Pantheist theologian

Ortlieb of Strasbourg (also spelled Ordevus, Orclenus, Ortlevus and Ortlibus) was a theologian in the early 13th century who lived in Strasbourg. He was the founder of a pantheistic movement, whose followers called themselves the Ortlibarii (or Ortliebers, Ortliebiens, Ortliebians, Ortlibenses, Ortibenses, Ordibarii). His teachings were condemned by Pope Innocent III in c. 1216. His followers were mentioned in 1239 in an anti-heresy law of Frederick II, Holy Roman Emperor, and in 1254 in a papal bull.

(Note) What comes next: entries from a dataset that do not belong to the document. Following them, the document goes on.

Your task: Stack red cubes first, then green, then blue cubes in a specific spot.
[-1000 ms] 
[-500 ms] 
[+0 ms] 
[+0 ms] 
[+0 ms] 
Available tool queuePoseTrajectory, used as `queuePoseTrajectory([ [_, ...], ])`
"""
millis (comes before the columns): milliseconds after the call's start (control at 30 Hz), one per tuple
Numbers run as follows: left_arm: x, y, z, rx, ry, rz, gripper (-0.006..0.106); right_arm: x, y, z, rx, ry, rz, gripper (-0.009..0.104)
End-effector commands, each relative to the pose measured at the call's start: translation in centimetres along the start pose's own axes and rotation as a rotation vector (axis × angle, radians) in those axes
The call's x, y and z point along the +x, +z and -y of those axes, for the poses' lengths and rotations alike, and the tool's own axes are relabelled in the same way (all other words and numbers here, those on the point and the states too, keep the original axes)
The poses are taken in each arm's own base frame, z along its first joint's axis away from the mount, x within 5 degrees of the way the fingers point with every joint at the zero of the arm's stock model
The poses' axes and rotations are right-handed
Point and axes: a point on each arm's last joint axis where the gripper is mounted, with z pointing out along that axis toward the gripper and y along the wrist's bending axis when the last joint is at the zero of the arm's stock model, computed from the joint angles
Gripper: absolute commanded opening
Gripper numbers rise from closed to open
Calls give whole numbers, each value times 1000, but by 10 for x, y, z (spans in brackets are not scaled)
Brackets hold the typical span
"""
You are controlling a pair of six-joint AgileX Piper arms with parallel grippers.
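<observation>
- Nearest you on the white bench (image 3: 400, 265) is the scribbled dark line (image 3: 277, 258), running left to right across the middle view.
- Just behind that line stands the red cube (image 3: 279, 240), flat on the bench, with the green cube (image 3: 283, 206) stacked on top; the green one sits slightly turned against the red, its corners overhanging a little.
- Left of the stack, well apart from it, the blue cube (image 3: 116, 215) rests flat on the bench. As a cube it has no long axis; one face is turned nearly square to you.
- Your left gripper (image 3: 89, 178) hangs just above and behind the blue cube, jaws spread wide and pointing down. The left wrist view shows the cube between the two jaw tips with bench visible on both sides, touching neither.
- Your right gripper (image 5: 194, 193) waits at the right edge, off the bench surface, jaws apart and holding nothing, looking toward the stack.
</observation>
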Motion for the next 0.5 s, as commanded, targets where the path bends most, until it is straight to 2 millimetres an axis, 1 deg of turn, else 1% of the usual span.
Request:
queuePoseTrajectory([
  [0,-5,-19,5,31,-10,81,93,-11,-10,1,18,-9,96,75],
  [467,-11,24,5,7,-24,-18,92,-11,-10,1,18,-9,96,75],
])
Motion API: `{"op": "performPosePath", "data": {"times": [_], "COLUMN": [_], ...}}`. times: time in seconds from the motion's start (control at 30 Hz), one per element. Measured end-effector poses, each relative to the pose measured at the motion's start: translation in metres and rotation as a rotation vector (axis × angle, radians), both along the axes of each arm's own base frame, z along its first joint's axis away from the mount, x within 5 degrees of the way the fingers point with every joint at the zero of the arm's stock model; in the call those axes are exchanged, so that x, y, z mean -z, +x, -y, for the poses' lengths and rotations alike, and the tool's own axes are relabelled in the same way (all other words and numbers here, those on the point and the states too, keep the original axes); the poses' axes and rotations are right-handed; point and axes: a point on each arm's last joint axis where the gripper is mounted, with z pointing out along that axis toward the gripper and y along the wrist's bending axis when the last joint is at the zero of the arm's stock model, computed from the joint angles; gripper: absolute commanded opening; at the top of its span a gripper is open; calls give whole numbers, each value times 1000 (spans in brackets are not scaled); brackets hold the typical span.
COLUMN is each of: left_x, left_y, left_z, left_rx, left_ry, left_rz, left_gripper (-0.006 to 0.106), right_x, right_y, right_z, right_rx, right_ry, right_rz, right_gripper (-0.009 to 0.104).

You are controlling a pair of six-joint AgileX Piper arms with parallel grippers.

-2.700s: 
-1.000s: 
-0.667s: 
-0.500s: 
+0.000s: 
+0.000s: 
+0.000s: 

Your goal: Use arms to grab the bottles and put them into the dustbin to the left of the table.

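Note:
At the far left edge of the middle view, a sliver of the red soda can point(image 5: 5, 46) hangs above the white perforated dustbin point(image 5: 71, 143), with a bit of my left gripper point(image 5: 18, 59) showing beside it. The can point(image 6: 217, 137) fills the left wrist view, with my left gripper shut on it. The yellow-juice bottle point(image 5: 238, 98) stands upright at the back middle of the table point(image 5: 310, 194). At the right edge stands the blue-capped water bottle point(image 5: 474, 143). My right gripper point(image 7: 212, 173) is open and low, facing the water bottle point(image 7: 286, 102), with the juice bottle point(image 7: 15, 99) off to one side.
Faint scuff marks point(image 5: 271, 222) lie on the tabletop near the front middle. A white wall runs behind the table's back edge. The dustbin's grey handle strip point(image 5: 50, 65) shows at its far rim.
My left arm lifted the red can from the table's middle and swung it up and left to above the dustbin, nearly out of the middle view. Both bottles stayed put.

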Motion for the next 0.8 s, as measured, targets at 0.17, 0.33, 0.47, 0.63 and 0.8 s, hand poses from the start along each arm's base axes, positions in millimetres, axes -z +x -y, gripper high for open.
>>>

The main resource for detail on Ortlieb is Albertus Magnus's Determinatio (1273). The only statement traditionally attributed to him is "A man ought to give up all externals and follow the leadings of the Spirit within himself." He taught a pantheistic union of man with God and the eternity of existence, contrary to the creationist dogma of the church. By giving up externals" he meant that the inner authority of the Spirit was much more important than church hierarchy, sacraments and so forth.

There are suggestions that similarities have been detected between the teaching and practices of Ortliebarii and the Waldensians, the Cathari and the Amalrcians. Rufus M. Jones suggests that Ortlieb was Amalrician and a disciple of Amalric of Bena.